» **What to work on**: Restate the whole of the data verbatim, omitting nothing.

(Items listed in a dataset)
--
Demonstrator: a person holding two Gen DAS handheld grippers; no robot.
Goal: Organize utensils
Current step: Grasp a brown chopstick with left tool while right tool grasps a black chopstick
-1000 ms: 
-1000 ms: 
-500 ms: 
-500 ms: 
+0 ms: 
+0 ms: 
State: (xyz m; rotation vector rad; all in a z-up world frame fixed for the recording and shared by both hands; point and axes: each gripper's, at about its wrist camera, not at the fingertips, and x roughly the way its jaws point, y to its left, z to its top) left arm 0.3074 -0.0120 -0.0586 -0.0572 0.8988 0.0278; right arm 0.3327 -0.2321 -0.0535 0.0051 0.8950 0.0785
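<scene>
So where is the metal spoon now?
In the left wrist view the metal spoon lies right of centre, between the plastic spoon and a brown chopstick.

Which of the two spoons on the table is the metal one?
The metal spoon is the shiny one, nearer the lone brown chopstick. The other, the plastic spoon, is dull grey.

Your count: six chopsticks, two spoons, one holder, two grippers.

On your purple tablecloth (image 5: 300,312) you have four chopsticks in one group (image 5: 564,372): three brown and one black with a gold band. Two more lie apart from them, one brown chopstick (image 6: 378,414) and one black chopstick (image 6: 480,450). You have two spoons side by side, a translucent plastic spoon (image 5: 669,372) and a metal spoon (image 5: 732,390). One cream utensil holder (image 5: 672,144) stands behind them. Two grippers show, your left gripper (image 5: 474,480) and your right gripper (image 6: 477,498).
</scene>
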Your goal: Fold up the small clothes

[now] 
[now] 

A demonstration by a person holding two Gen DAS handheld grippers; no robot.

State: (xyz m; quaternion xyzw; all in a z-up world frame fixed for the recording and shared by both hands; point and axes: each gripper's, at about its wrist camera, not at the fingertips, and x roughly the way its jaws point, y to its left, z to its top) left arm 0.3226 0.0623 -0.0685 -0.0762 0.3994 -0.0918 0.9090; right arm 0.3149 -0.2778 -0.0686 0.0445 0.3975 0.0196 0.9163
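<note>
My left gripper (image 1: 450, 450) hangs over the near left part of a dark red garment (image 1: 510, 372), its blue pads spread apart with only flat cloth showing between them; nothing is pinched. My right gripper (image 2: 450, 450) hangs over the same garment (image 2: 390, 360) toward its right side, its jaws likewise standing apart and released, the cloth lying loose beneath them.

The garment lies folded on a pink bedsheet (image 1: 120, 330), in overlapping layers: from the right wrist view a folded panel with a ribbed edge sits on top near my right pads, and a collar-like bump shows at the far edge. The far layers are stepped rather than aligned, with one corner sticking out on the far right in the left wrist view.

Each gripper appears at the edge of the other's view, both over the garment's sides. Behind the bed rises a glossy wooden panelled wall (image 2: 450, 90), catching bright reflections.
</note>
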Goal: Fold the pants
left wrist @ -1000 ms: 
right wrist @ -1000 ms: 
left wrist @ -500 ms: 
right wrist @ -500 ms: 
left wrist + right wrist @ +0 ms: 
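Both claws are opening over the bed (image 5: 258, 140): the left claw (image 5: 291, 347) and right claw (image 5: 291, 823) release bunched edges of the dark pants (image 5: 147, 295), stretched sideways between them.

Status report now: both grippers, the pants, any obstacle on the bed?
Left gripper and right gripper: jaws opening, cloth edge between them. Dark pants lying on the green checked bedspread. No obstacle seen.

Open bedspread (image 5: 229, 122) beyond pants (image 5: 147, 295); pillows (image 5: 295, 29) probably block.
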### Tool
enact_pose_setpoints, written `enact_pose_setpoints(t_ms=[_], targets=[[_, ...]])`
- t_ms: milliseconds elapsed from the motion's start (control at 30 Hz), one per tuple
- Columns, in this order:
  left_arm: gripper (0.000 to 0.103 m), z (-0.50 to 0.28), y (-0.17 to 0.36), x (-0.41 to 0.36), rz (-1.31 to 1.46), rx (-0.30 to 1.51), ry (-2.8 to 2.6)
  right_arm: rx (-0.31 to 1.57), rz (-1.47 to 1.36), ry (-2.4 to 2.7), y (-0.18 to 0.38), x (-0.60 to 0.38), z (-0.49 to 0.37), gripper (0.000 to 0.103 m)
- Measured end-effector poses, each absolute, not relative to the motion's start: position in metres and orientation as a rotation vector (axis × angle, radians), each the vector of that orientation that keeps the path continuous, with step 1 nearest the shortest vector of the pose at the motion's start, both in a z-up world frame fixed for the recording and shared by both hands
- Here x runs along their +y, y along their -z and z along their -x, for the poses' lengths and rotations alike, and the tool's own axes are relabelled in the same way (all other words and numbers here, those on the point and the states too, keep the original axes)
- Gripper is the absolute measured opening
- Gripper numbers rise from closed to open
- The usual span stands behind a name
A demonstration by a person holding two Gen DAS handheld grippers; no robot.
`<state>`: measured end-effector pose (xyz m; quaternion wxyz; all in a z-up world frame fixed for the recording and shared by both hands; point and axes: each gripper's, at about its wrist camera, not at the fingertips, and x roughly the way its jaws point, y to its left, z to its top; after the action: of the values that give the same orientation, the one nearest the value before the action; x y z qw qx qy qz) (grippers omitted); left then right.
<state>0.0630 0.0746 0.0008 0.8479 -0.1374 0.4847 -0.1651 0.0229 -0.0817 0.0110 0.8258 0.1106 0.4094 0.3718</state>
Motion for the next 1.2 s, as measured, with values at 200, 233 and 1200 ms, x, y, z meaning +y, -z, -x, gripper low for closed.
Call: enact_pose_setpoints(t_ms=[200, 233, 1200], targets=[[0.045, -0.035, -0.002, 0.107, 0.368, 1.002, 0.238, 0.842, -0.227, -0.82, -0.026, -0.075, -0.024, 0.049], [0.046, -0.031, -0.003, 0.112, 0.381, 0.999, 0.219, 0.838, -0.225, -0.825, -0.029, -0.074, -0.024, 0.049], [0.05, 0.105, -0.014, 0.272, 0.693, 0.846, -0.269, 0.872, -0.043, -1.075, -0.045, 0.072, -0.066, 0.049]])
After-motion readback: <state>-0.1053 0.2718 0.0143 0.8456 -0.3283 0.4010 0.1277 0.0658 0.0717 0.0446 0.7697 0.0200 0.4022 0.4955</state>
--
» **Task output**:
Demonstrator: a person holding two Gen DAS handheld grippers; no robot.
Goal: Organize utensils
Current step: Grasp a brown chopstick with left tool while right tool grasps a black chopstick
-1000 ms: 
-1000 ms: 
-500 ms: 
-500 ms: 
+0 ms: 
+0 ms: 
State: (xyz m; rotation vector rad; all in a z-up world frame fixed for the recording and shared by both hands; point and axes: each gripper's, at about its wrist camera, not at the fingertips, and x roughly the way its jaws point, y to its left, z to its top) left arm 0.3074 -0.0120 -0.0586 -0.0572 0.8988 0.0278; right arm 0.3327 -0.2321 -0.0535 0.0051 0.8950 0.0785
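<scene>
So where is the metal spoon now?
In the left wrist view the metal spoon lies right of centre, between the plastic spoon and a brown chopstick.

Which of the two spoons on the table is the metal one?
The metal spoon is the shiny one, nearer the lone brown chopstick. The other, the plastic spoon, is dull grey.

Your count: six chopsticks, two spoons, one holder, two grippers.

On your purple tablecloth (image 5: 300,312) you have four chopsticks in one group (image 5: 564,372): three brown and one black with a gold band. Two more lie apart from them, one brown chopstick (image 6: 378,414) and one black chopstick (image 6: 480,450). You have two spoons side by side, a translucent plastic spoon (image 5: 669,372) and a metal spoon (image 5: 732,390). One cream utensil holder (image 5: 672,144) stands behind them. Two grippers show, your left gripper (image 5: 474,480) and your right gripper (image 6: 477,498).
</scene>
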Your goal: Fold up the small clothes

[now] 
[now] 

A demonstration by a person holding two Gen DAS handheld grippers; no robot.

State: (xyz m; quaternion xyzw; all in a z-up world frame fixed for the recording and shared by both hands; point and axes: each gripper's, at about its wrist camera, not at the fingertips, and x roughly the way its jaws point, y to its left, z to its top) left arm 0.3226 0.0623 -0.0685 -0.0762 0.3994 -0.0918 0.9090; right arm 0.3149 -0.2778 -0.0686 0.0445 0.3975 0.0196 0.9163
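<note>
My left gripper (image 1: 450, 450) hangs over the near left part of a dark red garment (image 1: 510, 372), its blue pads spread apart with only flat cloth showing between them; nothing is pinched. My right gripper (image 2: 450, 450) hangs over the same garment (image 2: 390, 360) toward its right side, its jaws likewise standing apart and released, the cloth lying loose beneath them.

The garment lies folded on a pink bedsheet (image 1: 120, 330), in overlapping layers: from the right wrist view a folded panel with a ribbed edge sits on top near my right pads, and a collar-like bump shows at the far edge. The far layers are stepped rather than aligned, with one corner sticking out on the far right in the left wrist view.

Each gripper appears at the edge of the other's view, both over the garment's sides. Behind the bed rises a glossy wooden panelled wall (image 2: 450, 90), catching bright reflections.
</note>
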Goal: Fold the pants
left wrist @ -1000 ms: 
right wrist @ -1000 ms: 
left wrist @ -500 ms: 
right wrist @ -500 ms: 
left wrist + right wrist @ +0 ms: 
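Both claws are opening over the bed (image 5: 258, 140): the left claw (image 5: 291, 347) and right claw (image 5: 291, 823) release bunched edges of the dark pants (image 5: 147, 295), stretched sideways between them.

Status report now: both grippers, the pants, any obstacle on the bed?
Left gripper and right gripper: jaws opening, cloth edge between them. Dark pants lying on the green checked bedspread. No obstacle seen.

Open bedspread (image 5: 229, 122) beyond pants (image 5: 147, 295); pillows (image 5: 295, 29) probably block.
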### Tool
enact_pose_setpoints, written `enact_pose_setpoints(t_ms=[_], targets=[[_, ...]])`
- t_ms: milliseconds elapsed from the motion's start (control at 30 Hz), one per tuple
- Columns, in this order:
  left_arm: gripper (0.000 to 0.103 m), z (-0.50 to 0.28), y (-0.17 to 0.36), x (-0.41 to 0.36), rz (-1.31 to 1.46), rx (-0.30 to 1.51), ry (-2.8 to 2.6)
  right_arm: rx (-0.31 to 1.57), rz (-1.47 to 1.36), ry (-2.4 to 2.7), y (-0.18 to 0.38), x (-0.60 to 0.38), z (-0.49 to 0.37), gripper (0.000 to 0.103 m)
- Measured end-effector poses, each absolute, not relative to the motion's start: position in metres and orientation as a rotation vector (axis × angle, radians), each the vector of that orientation that keeps the path continuous, with step 1 nearest the shortest vector of the pose at the motion's start, both in a z-up world frame fixed for the recording and shared by both hands
- Here x runs along their +y, y along their -z and z along their -x, for the poses' lengths and rotations alike, and the tool's own axes are relabelled in the same way (all other words and numbers here, those on the point and the states too, keep the original axes)
- Gripper is the absolute measured opening
- Gripper numbers rise from closed to open
- The usual span stands behind a name
A demonstration by a person holding two Gen DAS handheld grippers; no robot.
`<state>`: measured end-effector pose (xyz m; quaternion wxyz; all in a z-up world frame fixed for the recording and shared by both hands; point and axes: each gripper's, at about its wrist camera, not at the fingertips, and x roughly the way its jaws point, y to its left, z to its top; after the action: of the values that give the same orientation, the one nearest the value before the action; x y z qw qx qy qz) (grippers omitted); left then right.
<state>0.0630 0.0746 0.0008 0.8479 -0.1374 0.4847 -0.1651 0.0229 -0.0817 0.0110 0.8258 0.1106 0.4094 0.3718</state>
Motion for the next 1.2 s, as measured, with values at 200, 233 and 1200 ms, x, y, z meaning +y, -z, -x, gripper low for closed.
Call: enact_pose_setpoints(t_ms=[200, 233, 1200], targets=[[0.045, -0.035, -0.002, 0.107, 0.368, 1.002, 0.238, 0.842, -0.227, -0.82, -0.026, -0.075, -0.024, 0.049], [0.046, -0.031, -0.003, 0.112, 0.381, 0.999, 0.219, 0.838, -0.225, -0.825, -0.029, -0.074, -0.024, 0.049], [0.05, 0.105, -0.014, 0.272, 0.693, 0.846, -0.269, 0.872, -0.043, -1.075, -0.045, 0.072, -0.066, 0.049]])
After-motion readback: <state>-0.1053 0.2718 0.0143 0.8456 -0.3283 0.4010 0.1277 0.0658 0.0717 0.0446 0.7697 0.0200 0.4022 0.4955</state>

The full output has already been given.